Why High Accuracy Can Still Lose Money
Payments company deployed a fraud detector. 99% accuracy. Beautiful metrics. Six months later, they ripped it out and replaced it. Too expensive.
Here's why: a false positive (blocking a real customer) cost them $80. Customer service, friction, abandoned transaction, lost trust. A missed fraud? $250 cost. The model optimized for accuracy. Which meant it was super conservative. Caught fraud. Also blocked a ton of legitimate customers. The false positive cost per transaction absolutely destroyed any benefit from catching fraud.
A model with 91% accuracy, built to minimize cost instead of maximizing accuracy, would've made them $2M more annually. Lower accuracy. Better business result. Sounds backwards, but that's the trap: accuracy and profit move in different directions.
Errors Don't Cost the Same
Here's what textbooks don't tell you: accuracy assumes all mistakes are created equal. One false positive, one false negative, same penalty. Works fine for "is this a cat" problems. Brutal for business.
Business errors have completely asymmetric costs:
- Lending: Reject a good loan? $12K opportunity loss. Approve a bad loan? $3K loss. Four-times asymmetry.
- Fraud: Block a real customer? $80 cost. Miss actual fraud? $250 cost. Different universe.
- Maintenance: Schedule unnecessary maintenance? $500. Miss a critical failure? $50K. That's 100x asymmetry.
- Hiring: Offer to bad candidate? $200K onboarding sunk cost. Skip good candidate? $30K in lost value. Lopsided.
In every case, one error type is radically more expensive than the other. But accuracy sees them as equal. So models optimized for accuracy will make systematically wrong tradeoffs.
The Numbers Don't Lie (They Just Confuse)
Let me walk you through actual numbers. Makes it concrete.
You've got a payments platform processing 100M transactions monthly. Fraud rate? 0.5% (500K actual frauds). You ship a model with 99% accuracy.
What does 99% accuracy mean in this context?

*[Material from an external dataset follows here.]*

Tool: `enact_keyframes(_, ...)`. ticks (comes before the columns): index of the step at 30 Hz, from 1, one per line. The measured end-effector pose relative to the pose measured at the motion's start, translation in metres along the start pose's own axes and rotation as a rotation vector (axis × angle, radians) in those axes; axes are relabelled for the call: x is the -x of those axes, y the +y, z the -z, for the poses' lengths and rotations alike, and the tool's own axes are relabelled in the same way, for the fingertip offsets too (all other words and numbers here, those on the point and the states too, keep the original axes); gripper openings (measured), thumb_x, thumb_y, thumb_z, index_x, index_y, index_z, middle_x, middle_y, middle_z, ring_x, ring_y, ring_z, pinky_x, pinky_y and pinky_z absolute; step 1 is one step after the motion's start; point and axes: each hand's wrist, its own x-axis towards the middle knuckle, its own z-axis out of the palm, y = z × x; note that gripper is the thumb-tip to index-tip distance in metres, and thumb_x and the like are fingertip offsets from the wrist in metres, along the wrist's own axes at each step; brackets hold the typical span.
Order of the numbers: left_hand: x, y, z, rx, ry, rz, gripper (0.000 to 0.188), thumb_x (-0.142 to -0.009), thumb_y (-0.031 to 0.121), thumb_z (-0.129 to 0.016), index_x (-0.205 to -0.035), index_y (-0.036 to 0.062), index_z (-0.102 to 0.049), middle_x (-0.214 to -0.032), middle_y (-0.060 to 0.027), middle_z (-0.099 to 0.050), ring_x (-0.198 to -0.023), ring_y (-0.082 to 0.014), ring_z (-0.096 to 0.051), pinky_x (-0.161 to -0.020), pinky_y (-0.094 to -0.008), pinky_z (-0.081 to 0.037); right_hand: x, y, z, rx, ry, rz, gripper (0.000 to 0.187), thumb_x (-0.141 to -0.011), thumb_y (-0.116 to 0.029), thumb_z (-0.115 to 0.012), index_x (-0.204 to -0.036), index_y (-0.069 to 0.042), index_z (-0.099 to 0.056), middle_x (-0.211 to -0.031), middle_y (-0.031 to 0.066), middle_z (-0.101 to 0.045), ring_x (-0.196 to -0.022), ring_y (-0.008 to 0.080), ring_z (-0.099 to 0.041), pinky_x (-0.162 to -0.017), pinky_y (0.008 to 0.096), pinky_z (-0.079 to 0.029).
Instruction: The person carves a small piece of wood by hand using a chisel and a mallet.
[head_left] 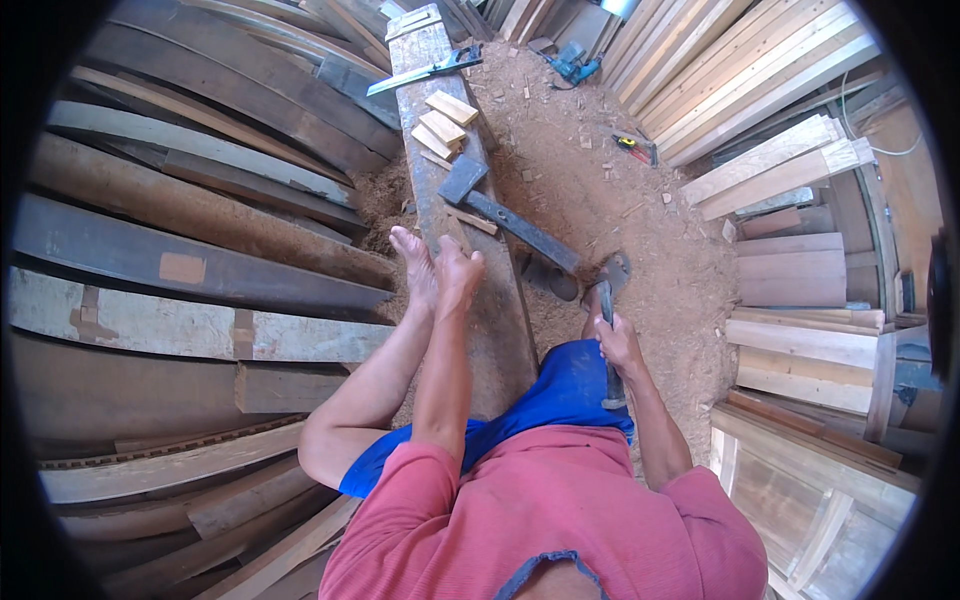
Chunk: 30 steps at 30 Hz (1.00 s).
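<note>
My left hand is over the wooden bench, beside my bare left foot. Its fingers look closed, and what they hold, if anything, is hidden. A thin wood strip lies just beyond its fingertips. Past that, a dark mallet-shaped piece rests with its blocky head on the bench and its long shaft slanting off to the right. My right hand is wrapped around a slim dark hand tool, upright beside my right leg, with a flared lower end.
Short pale wood blocks and a handsaw lie farther up the bench. Sawdust and chips cover the floor. A teal power tool and a yellow-and-red tool lie there. Stacked boards line both sides.
</note>
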Motion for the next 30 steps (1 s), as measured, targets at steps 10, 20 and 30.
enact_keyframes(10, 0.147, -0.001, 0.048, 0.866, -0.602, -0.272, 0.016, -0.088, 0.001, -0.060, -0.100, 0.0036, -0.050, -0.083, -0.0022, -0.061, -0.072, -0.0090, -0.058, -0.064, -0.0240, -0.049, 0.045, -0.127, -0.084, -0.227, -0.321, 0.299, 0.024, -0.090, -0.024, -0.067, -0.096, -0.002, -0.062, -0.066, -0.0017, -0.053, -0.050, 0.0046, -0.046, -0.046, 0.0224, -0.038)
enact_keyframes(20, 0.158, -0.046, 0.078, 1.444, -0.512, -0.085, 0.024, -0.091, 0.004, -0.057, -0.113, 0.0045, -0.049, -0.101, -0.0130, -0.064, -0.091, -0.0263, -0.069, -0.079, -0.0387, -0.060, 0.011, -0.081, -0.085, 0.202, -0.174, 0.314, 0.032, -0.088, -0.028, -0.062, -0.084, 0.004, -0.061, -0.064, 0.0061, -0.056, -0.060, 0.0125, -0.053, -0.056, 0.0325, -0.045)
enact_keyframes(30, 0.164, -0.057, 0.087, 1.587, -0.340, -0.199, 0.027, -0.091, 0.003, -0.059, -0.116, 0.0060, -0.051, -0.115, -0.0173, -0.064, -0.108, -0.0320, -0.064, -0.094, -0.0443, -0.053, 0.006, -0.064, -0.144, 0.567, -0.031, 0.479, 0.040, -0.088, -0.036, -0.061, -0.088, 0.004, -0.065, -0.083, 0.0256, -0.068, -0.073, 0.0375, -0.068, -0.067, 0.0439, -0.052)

- You're right on 99% of transactions overall
- You're wrong on 1% (1M transactions)
- But because fraud is only 0.5%, almost all those wrong predictions are false positives (legitimate transactions you're flagging as fraud).
Math time:
| Scenario | Count | Cost per Item | Total Cost |
|---|---|---|---|
| True Positives (Fraud Caught) | 495,000 | $0 (fraud prevented) | $0 |
| False Positives (Legit Blocked) | 498,000 | -$80 | -$39.8M |
| False Negatives (Fraud Missed) | 5,000 | -$250 | -$1.25M |
| True Negatives | 99,502,000 | $0 | $0 |
Your 99%-accurate model? $41M monthly cost. $492M annually. You're hemorrhaging money. The higher the accuracy, the worse it gets.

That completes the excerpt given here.